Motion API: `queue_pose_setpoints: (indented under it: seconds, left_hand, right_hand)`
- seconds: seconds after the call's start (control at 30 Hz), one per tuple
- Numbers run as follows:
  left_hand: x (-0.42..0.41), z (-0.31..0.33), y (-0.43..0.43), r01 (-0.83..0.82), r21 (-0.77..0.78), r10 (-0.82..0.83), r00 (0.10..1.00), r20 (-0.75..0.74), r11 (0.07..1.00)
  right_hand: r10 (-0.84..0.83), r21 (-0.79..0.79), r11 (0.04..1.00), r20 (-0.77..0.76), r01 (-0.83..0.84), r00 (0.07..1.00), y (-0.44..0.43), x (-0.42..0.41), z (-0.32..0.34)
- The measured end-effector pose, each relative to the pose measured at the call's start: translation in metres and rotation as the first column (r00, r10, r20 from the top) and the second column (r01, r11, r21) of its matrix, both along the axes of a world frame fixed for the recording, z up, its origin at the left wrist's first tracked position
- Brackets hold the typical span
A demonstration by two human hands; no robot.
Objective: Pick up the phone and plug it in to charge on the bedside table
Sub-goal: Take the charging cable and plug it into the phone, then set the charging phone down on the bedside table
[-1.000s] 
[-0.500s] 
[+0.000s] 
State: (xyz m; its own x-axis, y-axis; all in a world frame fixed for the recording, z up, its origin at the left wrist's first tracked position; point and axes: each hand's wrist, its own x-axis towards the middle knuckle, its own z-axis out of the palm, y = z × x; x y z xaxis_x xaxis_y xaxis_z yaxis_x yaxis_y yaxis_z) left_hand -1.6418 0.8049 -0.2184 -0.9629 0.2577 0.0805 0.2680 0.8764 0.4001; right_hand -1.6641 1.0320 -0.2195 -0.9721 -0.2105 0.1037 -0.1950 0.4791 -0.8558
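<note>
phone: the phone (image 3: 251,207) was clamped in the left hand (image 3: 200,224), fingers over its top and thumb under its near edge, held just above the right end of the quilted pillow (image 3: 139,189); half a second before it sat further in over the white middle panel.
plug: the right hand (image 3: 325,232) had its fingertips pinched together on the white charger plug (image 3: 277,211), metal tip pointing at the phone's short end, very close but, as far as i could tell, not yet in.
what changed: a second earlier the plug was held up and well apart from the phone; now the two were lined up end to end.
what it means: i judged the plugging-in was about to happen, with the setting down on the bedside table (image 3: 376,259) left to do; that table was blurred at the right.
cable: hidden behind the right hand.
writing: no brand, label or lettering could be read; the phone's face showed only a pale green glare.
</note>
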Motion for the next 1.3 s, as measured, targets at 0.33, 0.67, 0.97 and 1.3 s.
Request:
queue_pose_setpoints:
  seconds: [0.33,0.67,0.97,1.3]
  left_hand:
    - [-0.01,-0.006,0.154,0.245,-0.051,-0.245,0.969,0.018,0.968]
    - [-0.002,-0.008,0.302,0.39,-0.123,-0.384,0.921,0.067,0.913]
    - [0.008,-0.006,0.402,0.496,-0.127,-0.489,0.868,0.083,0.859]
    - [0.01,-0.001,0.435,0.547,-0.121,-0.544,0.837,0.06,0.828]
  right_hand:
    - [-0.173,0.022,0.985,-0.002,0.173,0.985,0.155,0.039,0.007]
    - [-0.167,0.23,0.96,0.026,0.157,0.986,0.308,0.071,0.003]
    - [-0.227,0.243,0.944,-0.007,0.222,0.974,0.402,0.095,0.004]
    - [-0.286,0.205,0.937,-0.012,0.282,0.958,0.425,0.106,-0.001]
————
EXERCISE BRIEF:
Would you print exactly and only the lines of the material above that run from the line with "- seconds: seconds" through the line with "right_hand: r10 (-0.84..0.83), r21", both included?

ANSWER SECTION:
- seconds: seconds after the call's start (control at 30 Hz), one per tuple
- Numbers run as follows:
  left_hand: x (-0.42..0.41), z (-0.31..0.33), y (-0.43..0.43), r01 (-0.83..0.82), r21 (-0.77..0.78), r10 (-0.82..0.83), r00 (0.10..1.00), r20 (-0.75..0.74), r11 (0.07..1.00)
  right_hand: r10 (-0.84..0.83), r21 (-0.79..0.79), r11 (0.04..1.00), r20 (-0.77..0.76), r01 (-0.83..0.84), r00 (0.07..1.00), y (-0.44..0.43), x (-0.42..0.41), z (-0.32..0.34)

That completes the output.